TASK INSTRUCTIONS →
Nothing but the data, repeated exactly, belongs in the answer.
===
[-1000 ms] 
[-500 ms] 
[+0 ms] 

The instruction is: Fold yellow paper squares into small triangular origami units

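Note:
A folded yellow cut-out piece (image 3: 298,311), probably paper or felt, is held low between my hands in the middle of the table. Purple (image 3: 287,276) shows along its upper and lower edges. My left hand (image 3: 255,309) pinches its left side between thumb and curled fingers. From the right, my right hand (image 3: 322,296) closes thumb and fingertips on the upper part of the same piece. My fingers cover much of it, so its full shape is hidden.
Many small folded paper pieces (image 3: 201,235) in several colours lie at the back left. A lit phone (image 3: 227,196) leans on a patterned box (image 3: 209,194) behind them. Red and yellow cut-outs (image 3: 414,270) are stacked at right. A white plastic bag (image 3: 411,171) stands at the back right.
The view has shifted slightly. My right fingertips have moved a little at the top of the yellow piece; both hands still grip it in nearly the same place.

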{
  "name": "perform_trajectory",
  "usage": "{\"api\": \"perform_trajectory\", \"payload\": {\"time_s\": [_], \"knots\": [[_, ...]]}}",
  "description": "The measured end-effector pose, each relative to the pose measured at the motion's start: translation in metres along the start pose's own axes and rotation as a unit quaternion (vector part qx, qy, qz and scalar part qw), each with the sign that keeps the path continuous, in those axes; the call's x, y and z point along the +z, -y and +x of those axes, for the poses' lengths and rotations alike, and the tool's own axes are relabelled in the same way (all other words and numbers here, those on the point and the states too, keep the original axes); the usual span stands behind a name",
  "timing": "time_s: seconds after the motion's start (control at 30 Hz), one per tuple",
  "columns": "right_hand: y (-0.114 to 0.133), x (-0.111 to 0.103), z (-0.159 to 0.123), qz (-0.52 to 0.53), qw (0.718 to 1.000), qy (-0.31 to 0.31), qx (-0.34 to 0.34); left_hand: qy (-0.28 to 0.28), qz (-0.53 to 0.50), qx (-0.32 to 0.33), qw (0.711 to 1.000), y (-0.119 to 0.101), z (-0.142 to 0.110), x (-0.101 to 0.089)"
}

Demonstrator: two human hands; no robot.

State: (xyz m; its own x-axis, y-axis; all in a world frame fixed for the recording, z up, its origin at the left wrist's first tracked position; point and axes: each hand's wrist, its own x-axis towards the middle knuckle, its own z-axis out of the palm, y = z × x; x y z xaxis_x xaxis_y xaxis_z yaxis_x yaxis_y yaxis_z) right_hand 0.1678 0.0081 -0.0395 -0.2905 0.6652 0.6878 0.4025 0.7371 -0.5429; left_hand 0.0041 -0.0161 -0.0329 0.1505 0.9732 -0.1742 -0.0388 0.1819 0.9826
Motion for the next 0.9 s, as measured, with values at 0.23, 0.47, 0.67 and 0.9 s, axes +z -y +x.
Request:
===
SOLVED PROBLEM →
[-1000 ms] 
[-500 ms] 
[+0 ms] 

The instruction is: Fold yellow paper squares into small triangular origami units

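Note:
A folded yellow cut-out piece (image 3: 298,311), probably paper or felt, is held low between my hands in the middle of the table. Purple (image 3: 287,276) shows along its upper and lower edges. My left hand (image 3: 255,309) pinches its left side between thumb and curled fingers. From the right, my right hand (image 3: 322,296) closes thumb and fingertips on the upper part of the same piece. My fingers cover much of it, so its full shape is hidden.
Many small folded paper pieces (image 3: 201,235) in several colours lie at the back left. A lit phone (image 3: 227,196) leans on a patterned box (image 3: 209,194) behind them. Red and yellow cut-outs (image 3: 414,270) are stacked at right. A white plastic bag (image 3: 411,171) stands at the back right.
The view has shifted slightly. My right fingertips have moved a little at the top of the yellow piece; both hands still grip it in nearly the same place.
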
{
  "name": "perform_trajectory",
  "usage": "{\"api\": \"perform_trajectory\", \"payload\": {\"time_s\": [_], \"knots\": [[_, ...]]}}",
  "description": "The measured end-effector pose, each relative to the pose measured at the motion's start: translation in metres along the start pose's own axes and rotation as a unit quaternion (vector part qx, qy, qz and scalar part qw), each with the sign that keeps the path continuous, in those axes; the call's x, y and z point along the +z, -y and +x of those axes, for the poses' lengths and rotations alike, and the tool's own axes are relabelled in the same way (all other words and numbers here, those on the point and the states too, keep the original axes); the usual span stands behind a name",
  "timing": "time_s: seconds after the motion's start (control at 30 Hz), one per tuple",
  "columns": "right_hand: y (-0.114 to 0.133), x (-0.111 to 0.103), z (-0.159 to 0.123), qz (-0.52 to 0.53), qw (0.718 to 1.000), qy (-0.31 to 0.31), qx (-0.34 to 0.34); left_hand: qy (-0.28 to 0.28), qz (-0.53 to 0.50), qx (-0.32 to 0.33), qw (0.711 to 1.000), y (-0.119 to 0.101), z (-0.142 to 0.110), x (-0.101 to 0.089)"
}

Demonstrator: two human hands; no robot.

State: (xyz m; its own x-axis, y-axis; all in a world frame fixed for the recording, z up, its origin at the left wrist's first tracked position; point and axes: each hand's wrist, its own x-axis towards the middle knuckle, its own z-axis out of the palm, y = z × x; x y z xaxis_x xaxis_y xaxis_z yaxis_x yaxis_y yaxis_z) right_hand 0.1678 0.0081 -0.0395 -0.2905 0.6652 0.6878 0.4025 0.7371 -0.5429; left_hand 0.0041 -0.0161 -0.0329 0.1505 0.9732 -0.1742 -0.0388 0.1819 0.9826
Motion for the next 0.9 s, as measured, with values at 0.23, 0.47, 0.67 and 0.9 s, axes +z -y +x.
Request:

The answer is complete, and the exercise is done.